In the case of the small porcelain works in particular, which Nora calls precious little toys, her inspiration came from different contexts. On one hand, her own childhood memories, especially the series of “Polly Pocket” toys, fanciful little miniature cases that contained little worlds within them. On the other hand, her experience in the United States, where she spent several years living and studying, which was the source of several influences: her affinity with the Funk Ceramics artistic movement that developed in the 1960s in California and was marked by an experimental, highly sculptural approach to ceramics and a use of vivid colors; her encounters with the archeological past at the New York Museum of Natural History (memories that emerge in a dinosaur motif); and finally, the seduction of American pop imagery surrounding the rituals and esthetic of street food.

Another reference for these little porcelain works was the treasury of Dresden, and the magnificent collection in its “Green Vault” (Grünes Gewölbe) a sort of Cabinet de Curiosités that hold precious masterpieces of jewelry-making, Baroque art and rare curious objects. It is an emblem of the precious quality of hand-crafted and artistic works, a hymn to the idea of wonder and treasure.

“Porcelain puts me in a completely different mental and physical working condition than ceramics – when I’m working on a large-size ceramic sculpture, I realize that I move differently around my studio and I’m always standing up, while when I work with porcelain, I’m sitting at a table and I have the sculpture there in front of me, sort of like when I work on a drawing.”
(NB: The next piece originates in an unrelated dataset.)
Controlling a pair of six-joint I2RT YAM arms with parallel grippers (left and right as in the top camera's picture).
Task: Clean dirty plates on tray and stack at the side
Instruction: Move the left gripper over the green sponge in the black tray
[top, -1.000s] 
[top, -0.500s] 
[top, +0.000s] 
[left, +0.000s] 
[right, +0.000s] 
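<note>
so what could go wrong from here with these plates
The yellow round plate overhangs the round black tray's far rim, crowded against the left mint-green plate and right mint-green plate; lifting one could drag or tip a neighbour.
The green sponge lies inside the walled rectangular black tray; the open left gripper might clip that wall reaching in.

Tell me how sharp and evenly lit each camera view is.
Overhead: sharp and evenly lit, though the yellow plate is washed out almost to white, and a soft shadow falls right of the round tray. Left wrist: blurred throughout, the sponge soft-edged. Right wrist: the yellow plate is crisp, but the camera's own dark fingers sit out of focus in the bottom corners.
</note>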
(From the conversation between Nora Arrieta and Emanuela Nobile Mino, in “Nora Arrieta”, Ed. Galleria Antonella Villanova, Florence 2025)

 

NORA ARRIETA
Nora Arrieta was born in Leipzig in 1989, and now lives and works in Höhr-Grenzhausen, Germany, where she is also an instructor and head of the studio-laboratory of the ceramics department at the Institute for Ceramic and Glass Arts; she is also in charge of firing at the last historic Kannofen kiln in the Westerwald region. She studied sculpture at the Berlin-Weißensee Academy of Art and the Dresden Academy of Fine Arts, and earned a Masters in ceramics at Alfred University in New York State. She received a teaching fellowship to Tabor Academy in Marion, MA, and has had artistic residencies at MOkS in Estonia and at Syracuse University. Arrieta’s work has been shown in numerous international exhibitions, at the Pulverturm Stadtmuseum in Oldenburg, the Keramikmuseum Westerwald in Höhr-Grenzhausen, the Kunstmuseum Ahrenshoop, the Galerie Handwerk in Munich, the Keramion Foundation in Frechen, The Clay Studio in Philadelphia, Site Brooklyn Gallery in New York and Eigen Art Lab in Berlin. Nora Arrieta’s work has earned numerous awards, including the second place at the Westerwald Prize in 2024, the "Keramik im Pulverturm" prize from the Stadtmuseum in Oldenburg, the Grassi-Sparkassenpreis, the Frechener Keramikpreis and the Mart Stam Award. Her works are in several public collections, including those of the Grassimuseum in Leipzig, the Fama Kunststiftung, the Alfred Ceramic Art Museum, and the Staatsbibliothek in Berlin, as well as various private collections.

*Trésor-en-valise is an itinerant exhibition format curated by Emanuela Nobile Mino that consists of periodic events dedicated to experimentation in contemporary art, design and jewelry, involving Italian and international galleries within a framework of mutual cooperation and hospitality, offering a vehicle for small groups of work to move from city to city and be shown in ever-changing contexts to a broad audience.